• Task goal
In the records below, how many lines hold the word "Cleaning"? Give only the number.

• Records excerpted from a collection
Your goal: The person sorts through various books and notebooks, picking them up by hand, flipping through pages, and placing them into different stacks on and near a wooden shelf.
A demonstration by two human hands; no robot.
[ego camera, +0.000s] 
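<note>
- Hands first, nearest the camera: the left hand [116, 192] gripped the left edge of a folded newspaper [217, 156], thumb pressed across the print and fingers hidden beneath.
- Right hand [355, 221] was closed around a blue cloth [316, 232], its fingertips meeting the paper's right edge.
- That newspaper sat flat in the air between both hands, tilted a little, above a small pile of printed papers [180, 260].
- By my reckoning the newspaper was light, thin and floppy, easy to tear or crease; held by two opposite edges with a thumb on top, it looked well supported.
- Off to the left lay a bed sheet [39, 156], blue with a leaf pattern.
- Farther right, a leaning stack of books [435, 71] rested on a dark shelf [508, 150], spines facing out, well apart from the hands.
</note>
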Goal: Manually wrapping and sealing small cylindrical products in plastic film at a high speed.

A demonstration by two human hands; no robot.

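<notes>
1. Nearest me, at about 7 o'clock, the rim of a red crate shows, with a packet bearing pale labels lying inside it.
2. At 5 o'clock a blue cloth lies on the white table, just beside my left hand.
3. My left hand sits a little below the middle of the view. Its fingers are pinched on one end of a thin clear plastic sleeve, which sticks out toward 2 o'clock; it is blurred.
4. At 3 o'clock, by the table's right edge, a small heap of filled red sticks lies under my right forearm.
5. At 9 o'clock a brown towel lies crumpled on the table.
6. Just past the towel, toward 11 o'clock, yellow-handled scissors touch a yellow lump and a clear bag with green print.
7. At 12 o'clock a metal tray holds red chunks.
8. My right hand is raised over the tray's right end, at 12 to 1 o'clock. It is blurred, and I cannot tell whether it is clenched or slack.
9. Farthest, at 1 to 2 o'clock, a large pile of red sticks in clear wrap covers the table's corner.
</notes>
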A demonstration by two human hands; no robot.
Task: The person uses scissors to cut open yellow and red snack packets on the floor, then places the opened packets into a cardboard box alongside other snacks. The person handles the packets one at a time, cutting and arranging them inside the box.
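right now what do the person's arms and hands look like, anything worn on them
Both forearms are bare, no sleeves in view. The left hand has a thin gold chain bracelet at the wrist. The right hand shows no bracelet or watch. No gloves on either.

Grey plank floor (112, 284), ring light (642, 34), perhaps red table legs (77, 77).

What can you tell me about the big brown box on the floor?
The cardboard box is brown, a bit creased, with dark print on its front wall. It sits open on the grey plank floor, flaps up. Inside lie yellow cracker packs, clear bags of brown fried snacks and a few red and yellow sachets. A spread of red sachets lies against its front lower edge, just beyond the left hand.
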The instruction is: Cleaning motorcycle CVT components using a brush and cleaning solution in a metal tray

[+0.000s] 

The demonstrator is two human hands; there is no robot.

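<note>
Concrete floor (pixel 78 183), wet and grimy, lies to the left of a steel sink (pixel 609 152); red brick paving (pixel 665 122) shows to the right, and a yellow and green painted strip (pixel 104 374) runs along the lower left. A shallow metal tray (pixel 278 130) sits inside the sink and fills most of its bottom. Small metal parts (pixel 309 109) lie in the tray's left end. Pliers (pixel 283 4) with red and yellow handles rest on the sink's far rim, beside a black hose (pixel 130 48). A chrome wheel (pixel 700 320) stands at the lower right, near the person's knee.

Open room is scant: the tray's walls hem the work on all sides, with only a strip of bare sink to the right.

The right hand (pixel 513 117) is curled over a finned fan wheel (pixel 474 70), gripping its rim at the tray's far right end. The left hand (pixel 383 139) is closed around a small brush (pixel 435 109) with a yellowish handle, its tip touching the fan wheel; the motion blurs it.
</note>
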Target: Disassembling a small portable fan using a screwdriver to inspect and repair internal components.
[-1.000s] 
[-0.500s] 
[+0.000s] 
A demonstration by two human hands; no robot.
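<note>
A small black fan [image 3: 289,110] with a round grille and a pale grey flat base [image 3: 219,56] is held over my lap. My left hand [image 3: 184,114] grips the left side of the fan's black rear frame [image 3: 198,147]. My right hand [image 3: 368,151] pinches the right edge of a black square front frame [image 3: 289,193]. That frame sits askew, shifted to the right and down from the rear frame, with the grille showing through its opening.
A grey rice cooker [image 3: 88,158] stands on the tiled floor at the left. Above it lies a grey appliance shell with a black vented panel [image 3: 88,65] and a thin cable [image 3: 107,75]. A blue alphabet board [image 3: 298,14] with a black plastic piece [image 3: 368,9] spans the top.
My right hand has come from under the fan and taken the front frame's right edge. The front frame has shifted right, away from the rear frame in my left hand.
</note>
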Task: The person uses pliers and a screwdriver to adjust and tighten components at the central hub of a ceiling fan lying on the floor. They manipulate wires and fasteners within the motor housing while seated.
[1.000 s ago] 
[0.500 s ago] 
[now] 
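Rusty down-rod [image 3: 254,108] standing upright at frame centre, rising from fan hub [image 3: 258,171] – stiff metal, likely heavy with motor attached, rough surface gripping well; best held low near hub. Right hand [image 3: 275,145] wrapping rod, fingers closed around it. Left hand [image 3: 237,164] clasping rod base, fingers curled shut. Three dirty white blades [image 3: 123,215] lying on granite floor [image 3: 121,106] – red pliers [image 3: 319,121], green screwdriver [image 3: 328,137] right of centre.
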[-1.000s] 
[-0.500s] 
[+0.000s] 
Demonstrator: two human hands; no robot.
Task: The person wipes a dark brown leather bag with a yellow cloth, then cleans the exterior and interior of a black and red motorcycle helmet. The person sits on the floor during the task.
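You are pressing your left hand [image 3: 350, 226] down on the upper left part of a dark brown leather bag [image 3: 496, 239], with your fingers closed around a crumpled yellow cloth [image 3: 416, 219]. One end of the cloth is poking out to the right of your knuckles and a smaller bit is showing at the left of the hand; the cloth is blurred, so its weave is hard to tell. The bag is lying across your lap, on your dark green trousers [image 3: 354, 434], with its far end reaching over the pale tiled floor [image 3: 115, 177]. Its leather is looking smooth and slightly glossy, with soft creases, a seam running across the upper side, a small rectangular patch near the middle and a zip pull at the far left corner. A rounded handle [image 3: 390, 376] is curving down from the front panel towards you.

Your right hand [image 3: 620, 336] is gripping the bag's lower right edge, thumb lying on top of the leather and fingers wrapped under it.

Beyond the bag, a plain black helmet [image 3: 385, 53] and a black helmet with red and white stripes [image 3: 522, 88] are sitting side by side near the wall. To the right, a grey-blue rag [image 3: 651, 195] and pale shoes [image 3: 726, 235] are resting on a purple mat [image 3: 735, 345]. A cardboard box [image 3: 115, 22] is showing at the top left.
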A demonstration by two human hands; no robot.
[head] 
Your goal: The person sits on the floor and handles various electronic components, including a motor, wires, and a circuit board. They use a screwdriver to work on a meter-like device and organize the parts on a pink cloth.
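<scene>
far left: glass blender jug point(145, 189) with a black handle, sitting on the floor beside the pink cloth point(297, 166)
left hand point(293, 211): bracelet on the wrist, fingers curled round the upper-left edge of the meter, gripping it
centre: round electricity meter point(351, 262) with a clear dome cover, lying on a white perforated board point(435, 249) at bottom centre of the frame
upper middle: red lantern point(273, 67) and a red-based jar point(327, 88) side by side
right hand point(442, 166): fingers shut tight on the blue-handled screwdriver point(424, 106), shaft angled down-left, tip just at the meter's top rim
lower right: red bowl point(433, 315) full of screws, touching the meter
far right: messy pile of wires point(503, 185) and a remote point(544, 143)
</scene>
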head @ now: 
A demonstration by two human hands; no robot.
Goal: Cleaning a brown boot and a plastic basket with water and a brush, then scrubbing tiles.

• Answer for this exercise
2